The new law has several flaws. Government teachers cannot be fired, one reason why teacher absenteeism in government schools is chronically high. In one survey by a Harvard economist, a quarter of government teachers were absent on any given day, and only half were teaching. The law does not address teacher accountability. Teacher unions are too powerful, so politicians dare not discipline them.
Currently, millions of children complete school without being able to read simple paragraphs or do simple sums. Yet the act talks only of access to schools. It is concerned wholly with educational inputs, not outcomes. It provides a right to schooling, but not to education.

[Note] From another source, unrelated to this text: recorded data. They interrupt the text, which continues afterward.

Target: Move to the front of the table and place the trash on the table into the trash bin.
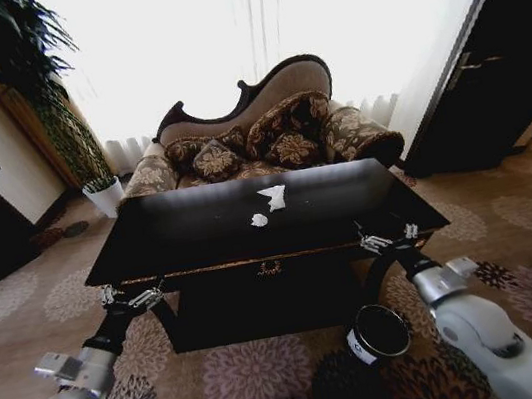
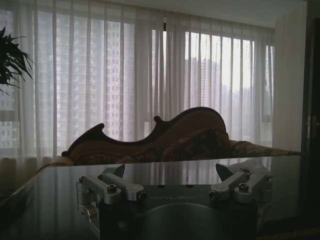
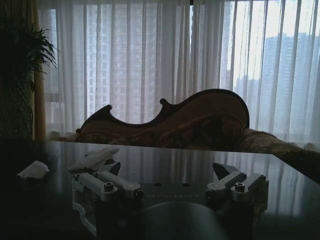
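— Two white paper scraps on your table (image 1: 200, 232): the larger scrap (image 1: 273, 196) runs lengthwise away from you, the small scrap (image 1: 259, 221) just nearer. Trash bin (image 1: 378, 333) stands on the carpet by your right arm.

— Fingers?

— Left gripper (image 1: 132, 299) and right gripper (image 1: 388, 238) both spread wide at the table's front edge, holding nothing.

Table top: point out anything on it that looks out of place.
Two white crumpled paper scraps lie on the glossy black table: a larger scrap toward the sofa side and a smaller scrap just nearer the robot. They look like litter on an otherwise tidy surface. Nothing looks spilled or damaged.
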Robot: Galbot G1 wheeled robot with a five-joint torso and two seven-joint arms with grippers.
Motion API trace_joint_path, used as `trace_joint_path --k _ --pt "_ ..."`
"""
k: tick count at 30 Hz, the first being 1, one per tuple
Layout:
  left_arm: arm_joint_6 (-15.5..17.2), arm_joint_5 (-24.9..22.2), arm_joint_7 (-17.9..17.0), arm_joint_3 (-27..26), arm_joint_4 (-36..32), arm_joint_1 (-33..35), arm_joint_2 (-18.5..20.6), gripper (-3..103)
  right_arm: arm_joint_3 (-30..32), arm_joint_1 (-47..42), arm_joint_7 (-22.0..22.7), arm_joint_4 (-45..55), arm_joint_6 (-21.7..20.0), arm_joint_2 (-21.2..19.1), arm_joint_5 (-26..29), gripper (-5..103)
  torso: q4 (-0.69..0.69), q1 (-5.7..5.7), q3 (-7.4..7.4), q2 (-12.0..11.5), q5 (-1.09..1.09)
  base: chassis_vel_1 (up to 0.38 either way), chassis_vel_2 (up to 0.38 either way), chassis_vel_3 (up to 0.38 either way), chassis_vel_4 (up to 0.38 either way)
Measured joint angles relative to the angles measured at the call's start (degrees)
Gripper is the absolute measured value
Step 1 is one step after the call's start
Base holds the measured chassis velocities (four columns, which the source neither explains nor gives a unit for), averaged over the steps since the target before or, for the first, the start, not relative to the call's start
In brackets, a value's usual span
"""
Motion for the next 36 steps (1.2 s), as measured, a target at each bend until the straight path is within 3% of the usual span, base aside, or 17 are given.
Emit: trace_joint_path --k 2,5,11,15,18,26,32,36 --pt "0.0 0.0 0.0 0.0 0.0 0.0 0.0 100 -0.5 0.7 0.3 -0.4 -1.0 -1.2 1.9 100 0.0 0.0 0.0 0.0 0.01 0.0 0.0 0.0 0.0" --pt "0.0 0.0 0.0 0.0 0.0 0.0 0.0 100 -3.9 5.1 1.4 -3.5 -3.5 -6.2 6.5 100 0.0 0.0 0.0 0.0 0.0 0.0 0.0 0.0 0.0" --pt "0.0 0.0 0.0 0.0 0.0 0.0 0.0 100 -11.5 15.1 2.2 -7.9 -4.9 -12.0 9.6 100 0.0 0.0 0.0 0.0 -0.01 0.0 0.0 0.0 0.0" --pt "0.0 0.0 0.0 0.0 0.0 0.0 0.0 100 -15.9 20.7 2.4 -9.7 -5.3 -13.4 10.5 100 0.0 0.0 0.0 0.0 -0.02 0.0 0.0 0.0 0.0" --pt "0.0 0.0 0.0 0.0 0.0 0.0 0.0 100 -23.1 28.1 2.8 -12.0 -5.9 -14.4 11.7 100 0.01 0.0 -0.01 0.0 -0.01 0.0 0.0 0.0 0.0" --pt "0.0 0.0 0.0 0.0 0.0 0.0 0.0 100 -37.6 43.4 3.2 -17.1 -6.6 -13.8 12.5 100 0.0 0.0 -0.01 0.0 -0.03 0.0 0.0 0.0 0.0" --pt "0.0 0.0 0.0 0.0 0.0 0.0 0.0 100 -52.0 57.1 3.3 -24.3 -7.1 -10.1 12.5 100 0.0 0.01 0.0 0.0 -0.02 0.0 0.0 0.0 0.0" --pt "0.0 0.0 0.0 0.0 0.0 0.0 0.0 100 -56.9 62.2 3.3 -27.3 -7.3 -7.7 12.4 100 0.0 0.0 0.0 0.0 0.0 0.0 0.0 0.0 0.0"
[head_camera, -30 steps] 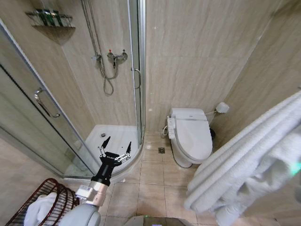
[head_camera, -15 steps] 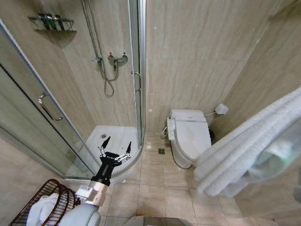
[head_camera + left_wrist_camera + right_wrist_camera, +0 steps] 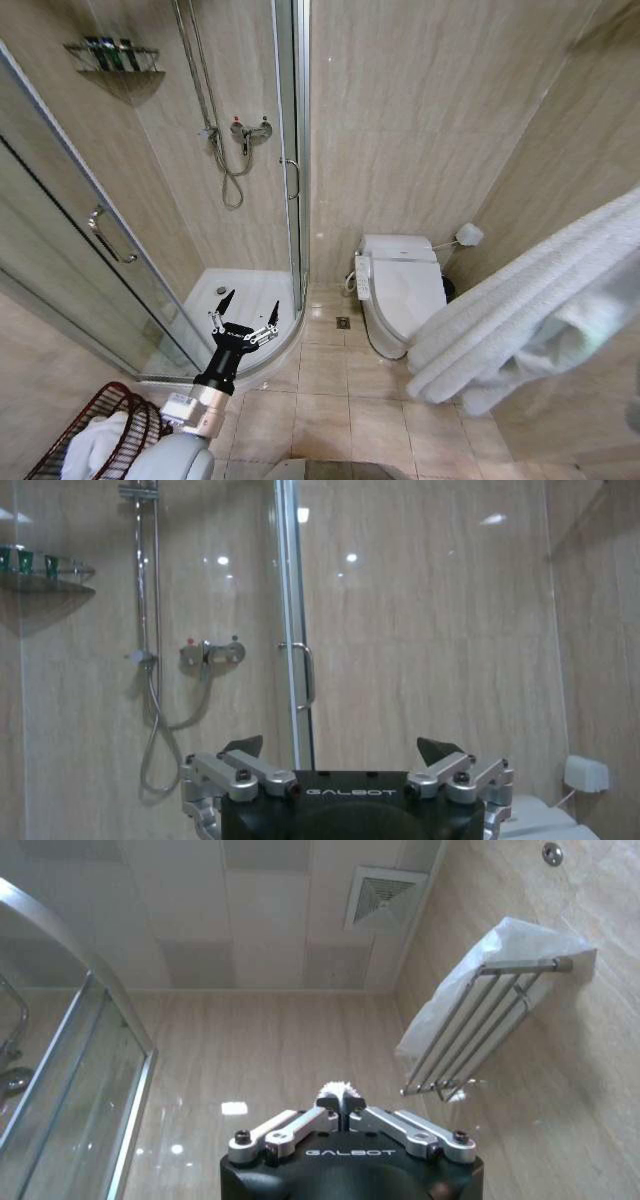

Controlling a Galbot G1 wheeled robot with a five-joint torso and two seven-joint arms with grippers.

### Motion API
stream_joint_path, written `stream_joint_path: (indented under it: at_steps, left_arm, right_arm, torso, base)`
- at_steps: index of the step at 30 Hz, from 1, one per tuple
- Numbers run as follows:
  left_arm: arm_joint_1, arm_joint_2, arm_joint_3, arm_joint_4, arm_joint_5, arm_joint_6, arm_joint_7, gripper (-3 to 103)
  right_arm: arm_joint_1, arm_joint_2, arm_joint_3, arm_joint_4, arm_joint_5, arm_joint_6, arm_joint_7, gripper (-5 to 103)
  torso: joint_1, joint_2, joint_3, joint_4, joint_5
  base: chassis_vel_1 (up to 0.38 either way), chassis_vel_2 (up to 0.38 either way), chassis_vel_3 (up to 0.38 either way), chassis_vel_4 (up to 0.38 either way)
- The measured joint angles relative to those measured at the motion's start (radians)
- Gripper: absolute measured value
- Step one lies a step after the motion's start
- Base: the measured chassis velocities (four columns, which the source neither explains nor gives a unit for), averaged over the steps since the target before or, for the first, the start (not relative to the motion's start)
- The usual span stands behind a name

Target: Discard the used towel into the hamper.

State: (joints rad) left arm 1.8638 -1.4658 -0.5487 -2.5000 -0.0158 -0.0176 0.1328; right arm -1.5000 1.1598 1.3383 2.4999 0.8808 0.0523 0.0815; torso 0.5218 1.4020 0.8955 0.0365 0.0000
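In the head view, the left gripper (image 3: 247, 308) was raised over the tiled floor before the shower tray (image 3: 240, 295), its two dark fingers spread wide with nothing between them. The hamper (image 3: 85, 432) stood at the robot's lower left, a reddish-brown wire basket with a white towel in the hamper (image 3: 95, 447) bundled inside. On the right a thick white towel (image 3: 525, 310) draped across the foreground, hiding the arm beneath it. A white toilet (image 3: 402, 290) stood against the back wall.

In the left wrist view, the left gripper (image 3: 340, 746) bore the word "GALBOT" in pale letters on its black body; its fingertips stood far apart and empty, facing the shower mixer (image 3: 210, 652) and the glass door's handle (image 3: 305, 676).

In the right wrist view, the right gripper (image 3: 340, 1100), also marked "GALBOT", had its fingers pinched together on a tuft of white towel, pointing up toward a ceiling vent (image 3: 382, 894) and a wall-mounted towel rack (image 3: 470, 1027)
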Motion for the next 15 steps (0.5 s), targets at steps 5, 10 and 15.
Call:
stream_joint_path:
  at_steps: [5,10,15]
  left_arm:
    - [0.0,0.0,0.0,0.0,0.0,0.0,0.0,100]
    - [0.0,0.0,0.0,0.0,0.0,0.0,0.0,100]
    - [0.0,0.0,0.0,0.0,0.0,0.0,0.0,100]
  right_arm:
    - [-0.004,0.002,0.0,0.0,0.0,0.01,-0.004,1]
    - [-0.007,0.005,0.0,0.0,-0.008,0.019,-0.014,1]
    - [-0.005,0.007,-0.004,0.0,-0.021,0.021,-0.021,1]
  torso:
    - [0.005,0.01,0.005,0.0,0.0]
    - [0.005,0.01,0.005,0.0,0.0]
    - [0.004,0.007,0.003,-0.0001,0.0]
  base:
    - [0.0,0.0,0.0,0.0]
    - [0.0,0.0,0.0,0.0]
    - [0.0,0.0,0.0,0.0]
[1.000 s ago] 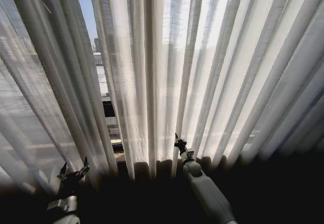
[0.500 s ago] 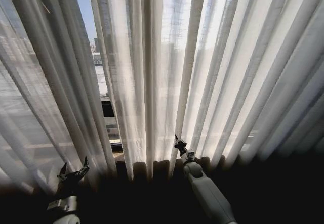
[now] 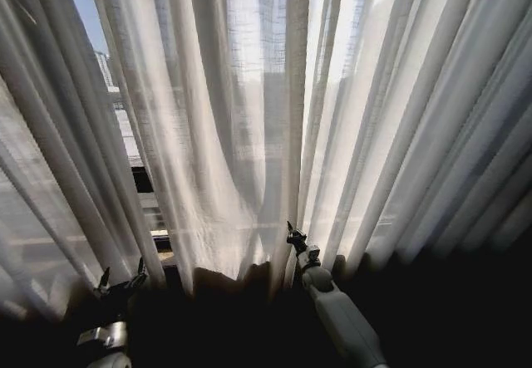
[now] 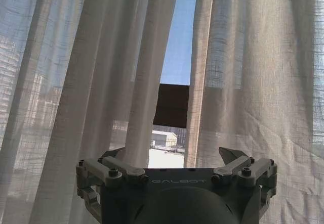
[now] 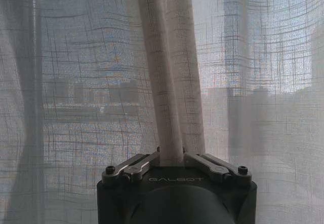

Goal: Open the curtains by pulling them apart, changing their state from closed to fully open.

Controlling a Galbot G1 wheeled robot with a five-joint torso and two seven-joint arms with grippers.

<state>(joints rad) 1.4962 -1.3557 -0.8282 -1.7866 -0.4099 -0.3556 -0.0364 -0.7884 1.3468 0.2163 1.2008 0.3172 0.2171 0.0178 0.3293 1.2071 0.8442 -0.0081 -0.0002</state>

Children from richer families perform better because they get private tuition in the evening, sometimes from the very teacher who was absent at school in the morning. The new law prohibits government teachers from giving private tuition. This is supposed to induce them to take teaching in school more seriously. Alas, teachers will break this rule with impunity.
The law mandates quality standards and official certification for all private schools, but none for government schools. Government teachers are armed with the appropriate degrees, while many private school teachers are not.
Yet, in the absence of motivation or accountability, teaching in government schools is so pathetic that many poor parents in urban slums send their children to fee-charging private schools rather than free government schools. Often these private slum schools are of low quality, yet poor people find government schools worse.
The new law says all private schools must reserve a quarter of their seats from first grade onwards for neighbourhood children from “socially and educationally disadvantaged classes” — lower Hindu castes and poor people, who are well over half the population. For these children, the government will reimburse private schools.
This will not be the standard voucher system found in other countries. Indeed, many politicians hate the very word “voucher”, and view the 25 per cent reservation as a way of hammering elite schools rather than empowering students through school choice.
Elite private schools fear the system will impose a huge and unwarranted tax on them because the voucher will not cover their actual costs. They will probably appeal to the courts against the new law’s reimbursement provisions, and it remains to be seen what view the courts take.